Code Poetry
and Text Adventures

by catid posted (>30 days ago) 8:30pm Thu. Dec 4th 2014 PST
In the past when I've looked at checksums they've only had a power of two number of symbols, like 2^5, 2^32, etc.  So the go-to choice has been a CRC.  Recently I had reason to look at symbol counts other than a power of two.

First I resisted and implemented a CRC with 5 bits:

static const char CRC5_TAB[32] = {
   0, 11, 22, 29, 5, 14, 19, 24, 10, 1, 28, 23, 15, 4, 25, 18,
   20, 31, 2, 9, 17, 26, 7, 12, 30, 21, 8, 3, 27, 16, 13, 6
};

int crc5(const unsigned char* data, int len)
{
   int sum = CRC5_TAB[data[0] & 31];

   for (int i = 1; i < len; ++i)
      sum = CRC5_TAB[sum ^ data[i] & 31];

   return sum;
}

This is based on the USB CRC polynomial, and it reverses the bit order of the input to simplify the function as much as possible.  Simplicity was a design goal.

Then I relented and worked on a base-34 CRC.  Since it wasn't a power of two, I wasn't sure what to do, so I developed this one:

// Catches all single character errors.
// Catches all transposition errors except 0 and 33 (Z).
static char CRC34_TAB[34] = {
   23, 19, 10, 3, 15, 32, 27, 4, 6, 1, 24, 5, 17, 14, 31, 0, 12,
   26, 25, 21, 33, 16, 13, 11, 2, 29, 8, 30, 9, 28, 20, 7, 18, 22,
};

int crc34(const char* data, int len)
{
   int sum = data[0];

   for (int i = 1; i < len; ++i)
   {
      sum = (CRC34_TAB[sum] + data[i]) % 34;
   }

   return sum;
}

I developed the function first and then worked on searching the 34! options for the table composition.  What I found is that for this function it's possible to cover all single character errors easily, and all but one transposition error!  Moreover, I can quickly design the table to choose which transposition error I want to tolerate, like 3 <-> 27 etc.  I chose 0 <-> 33.

Doing some more research I found these:

http://en.wikipedia.org/wiki/Damm_algorithm

The Damm algorithm uses a magic square lookup table that would be 34 x 34 elements in size.  This table is too big for me to use unfortunately.  But it has the advantage of not tolerating any transposition errors.

http://en.wikipedia.org/wiki/Verhoeff_algorithm

The Verhoeff algorithm page has some great statistics on common error types.  In particular he found that 90% of errors are either single-digit errors or transposition errors.  The other 10 common errors account for about 1% of errors each.

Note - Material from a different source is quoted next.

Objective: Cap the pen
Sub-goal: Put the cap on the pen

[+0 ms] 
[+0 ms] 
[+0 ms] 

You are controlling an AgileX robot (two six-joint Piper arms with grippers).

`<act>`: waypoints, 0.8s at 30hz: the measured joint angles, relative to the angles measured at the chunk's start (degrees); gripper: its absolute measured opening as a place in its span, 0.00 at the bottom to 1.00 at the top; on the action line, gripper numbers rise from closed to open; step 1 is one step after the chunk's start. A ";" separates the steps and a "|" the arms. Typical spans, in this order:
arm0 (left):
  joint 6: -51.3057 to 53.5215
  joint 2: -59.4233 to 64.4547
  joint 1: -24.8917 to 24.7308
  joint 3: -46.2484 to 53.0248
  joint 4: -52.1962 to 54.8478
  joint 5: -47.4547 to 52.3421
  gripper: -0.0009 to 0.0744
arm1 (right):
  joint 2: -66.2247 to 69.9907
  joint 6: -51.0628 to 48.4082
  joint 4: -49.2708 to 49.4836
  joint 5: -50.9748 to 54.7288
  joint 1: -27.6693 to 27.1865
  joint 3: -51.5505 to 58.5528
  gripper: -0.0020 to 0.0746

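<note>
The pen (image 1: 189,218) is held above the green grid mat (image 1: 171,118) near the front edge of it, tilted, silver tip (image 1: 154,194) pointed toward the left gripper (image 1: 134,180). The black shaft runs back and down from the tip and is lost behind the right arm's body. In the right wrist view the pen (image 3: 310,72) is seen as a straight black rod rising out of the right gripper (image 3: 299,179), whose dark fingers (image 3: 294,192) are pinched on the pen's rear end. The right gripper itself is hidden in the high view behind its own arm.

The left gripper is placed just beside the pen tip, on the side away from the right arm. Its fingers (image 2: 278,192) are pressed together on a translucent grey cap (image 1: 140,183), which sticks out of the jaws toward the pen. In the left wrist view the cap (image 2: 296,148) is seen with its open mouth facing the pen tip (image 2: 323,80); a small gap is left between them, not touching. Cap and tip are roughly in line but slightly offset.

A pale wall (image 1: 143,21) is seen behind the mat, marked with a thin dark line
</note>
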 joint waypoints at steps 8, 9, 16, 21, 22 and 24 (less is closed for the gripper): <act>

Verhoeff's algorithm is similarly overly complicated so I didn't go with it either.

Mainly what I learned is that focusing on transposition errors turns out to be a good idea for optimizing the tables, and the rest requires lots of complexity for greatly diminishing returns.

For perspective a base 34 random hash would provide 97% error detection.  My transposition optimization provides 99.8% error detection for transposition errors, 100% detection for single errors (by far the most common error), and 97% for other types.  Not bad at all.. :)